CYPRESS - On Saturday, author Todd Carr told how the Shawnee National Forest came to exist thanks to the efforts of several people in the region, particularly the former publisher of the Eldorado Daily Journal.

L.O. Trigg was part of a group of men from Saline, Gallatin, Hardin and Pope counties who worked to make the federal government aware of the opportunity to create what now is the Shawnee National Forest.

Trigg had been an avid journalist at a young age, constantly creating publications, Carr said. Later, as publisher of the Eldorado newspaper and a member of the committee to promote the creation of a national forest, he used his position to be the marketing arm of the effort.

Trigg created a series of tours that featured some of the unique and impressive areas of the region.

Trigg's Ozark Tours, as they came to be called, hauled area businessmen, politicians, judges - anyone with influence and interest - on the back of a flatbed truck to local points of interest.

"There were no roads to these places. You had to know someone who knew how to get there," Carr told the audience.

The tours were mostly in July and August, Carr said, during the hottest part of the year. Campers often slept under the stars on a blanket or sheet.

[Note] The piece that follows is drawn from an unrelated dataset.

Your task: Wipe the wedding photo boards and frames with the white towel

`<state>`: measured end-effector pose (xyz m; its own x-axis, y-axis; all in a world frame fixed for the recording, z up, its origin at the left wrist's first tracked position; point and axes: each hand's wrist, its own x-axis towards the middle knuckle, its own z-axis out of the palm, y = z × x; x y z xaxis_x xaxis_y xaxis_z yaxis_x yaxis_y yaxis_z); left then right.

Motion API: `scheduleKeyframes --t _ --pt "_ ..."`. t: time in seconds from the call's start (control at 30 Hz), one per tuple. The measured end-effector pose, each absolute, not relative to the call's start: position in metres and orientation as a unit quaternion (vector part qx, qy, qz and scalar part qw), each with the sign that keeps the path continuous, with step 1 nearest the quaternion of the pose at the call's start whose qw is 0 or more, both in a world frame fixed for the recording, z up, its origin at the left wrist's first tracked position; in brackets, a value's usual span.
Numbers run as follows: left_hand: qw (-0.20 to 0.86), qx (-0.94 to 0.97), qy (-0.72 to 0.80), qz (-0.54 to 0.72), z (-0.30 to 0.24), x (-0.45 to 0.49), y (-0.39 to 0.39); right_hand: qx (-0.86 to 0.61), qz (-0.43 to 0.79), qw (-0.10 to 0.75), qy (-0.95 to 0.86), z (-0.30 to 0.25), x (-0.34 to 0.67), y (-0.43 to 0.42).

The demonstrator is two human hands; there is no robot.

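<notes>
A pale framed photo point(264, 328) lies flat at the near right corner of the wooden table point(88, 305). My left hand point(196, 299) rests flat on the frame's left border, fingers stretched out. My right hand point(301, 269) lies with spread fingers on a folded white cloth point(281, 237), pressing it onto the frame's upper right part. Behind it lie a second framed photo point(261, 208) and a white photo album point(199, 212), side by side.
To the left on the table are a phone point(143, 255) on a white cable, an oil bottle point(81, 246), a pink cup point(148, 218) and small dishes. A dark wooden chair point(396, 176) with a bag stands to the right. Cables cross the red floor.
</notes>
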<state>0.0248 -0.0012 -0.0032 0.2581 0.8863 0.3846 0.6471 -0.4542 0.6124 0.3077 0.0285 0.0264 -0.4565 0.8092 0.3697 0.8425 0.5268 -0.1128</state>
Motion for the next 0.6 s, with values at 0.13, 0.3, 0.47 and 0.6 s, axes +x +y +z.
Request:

Arrangements were made with local churches near the sites visited for lunches or dinners.

Though initially passed over for consideration, in September 1939, President Franklin D. Roosevelt declared certain purchase units to be the Shawnee National Forest. Originally, the plan was to make the Shawnee a national forest in what is now the eastern portion, and a separate national forest in the western portion of southern Illinois, plus a third national forest. However, all the purchase units in the southernmost part of Illinois became the Shawnee National Forest.

Carr chronicles Trigg's efforts in his book "Trigg's Ozark Tours at Shawnee National Forest."

"It's an incredible story of the amount of effort it took for us to have the Shawnee National Forest today," Carr said.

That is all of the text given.